Numerous mutants have been described in maize affecting many developmental processes. Concerning sexual reproduction there are mutants available where development is disturbed e.g. in flower formation, meiosis or embryogenesis (for review see Neuffer et al., Mutants of Maize, Cold Spring Harbour Laboratory Press, 1997). Nevertheless, the fertilization process, zygote development and very early stages of embryogenesis are to our knowledge not covered by described mutants. One reason is that these processes occur deeply embedded in the maternal tissues of the ovule and it is therefore difficult to get access to specific developmental stages. This is especially a problem when the above described processes are studied not only at the cytological, but also at the molecular level.
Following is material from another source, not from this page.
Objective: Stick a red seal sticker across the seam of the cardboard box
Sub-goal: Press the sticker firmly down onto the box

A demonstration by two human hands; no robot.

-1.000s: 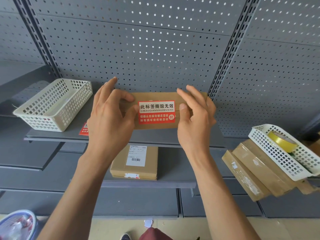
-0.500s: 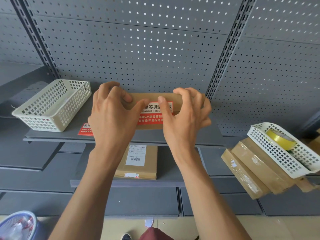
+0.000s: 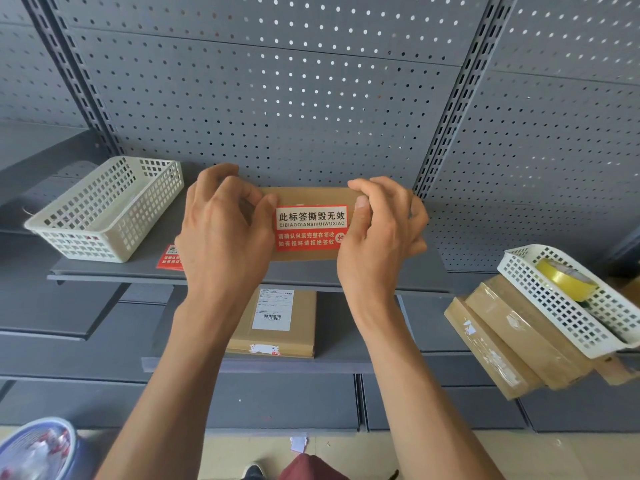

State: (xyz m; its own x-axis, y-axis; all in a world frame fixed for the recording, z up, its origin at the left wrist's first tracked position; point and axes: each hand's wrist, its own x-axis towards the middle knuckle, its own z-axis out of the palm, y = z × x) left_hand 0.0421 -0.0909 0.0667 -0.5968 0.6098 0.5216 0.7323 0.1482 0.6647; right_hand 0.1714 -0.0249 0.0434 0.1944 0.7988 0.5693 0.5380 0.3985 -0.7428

We are following an alternative approach: the above described developmental processes have recently been transferred from in vivo to in vitro (reviewed by Kranz and Dresselhaus, Trends Plant Sci. 1:82-89, 1996) and it is now possible to get access to gametes as well as to specific stages of zygotes and early embryos. To investigate these cells at the molecular level, we have established sensitive RT-PCR methods. Gene expression of every known gene from maize can be studied at the single cell level (Richert et al., Plant Sci. 114:93-99, 1996) and representative cDNA libraries can be generated from only a few plant cells (Dresselhaus et al., Plant J. 5:605-610, 1994). Using the latter technique we have constructed a cDNA library of 128 unfertilized egg cells and a second cDNA library of 104 in vitro zygotes (18 h after fertilization; Dresselhaus et al., Plant Mol. Biol. 31:23-34, 1996). Further cDNA libraries have been generated from mature pollen and seedlings.

Using differential screening methods and gene specific probes, we have identified more than 50 genes, whose expression is up- or down-regulated after in vitro fertilization. Some genes are newly induced after fertilization. Interestingly, the majority of isolated transcripts have not been described before in maize. Some transcripts have not been described before in plants and others do not show homology to known proteins or DNAs in databases. Isolated cDNA clones encoding proteins with homology to known proteins are involved e.g. in RNA stability and degradation, translation, DNA replication and repair, energy metabolism, protein modification and degradation. We are now analysing a few genes with interesting expression pattern in more detail, using e.g. in situ hybridization techniques, transgenic overexpression and antisense approaches as well as the gene machine to isolate Mu-transposon knock-outs.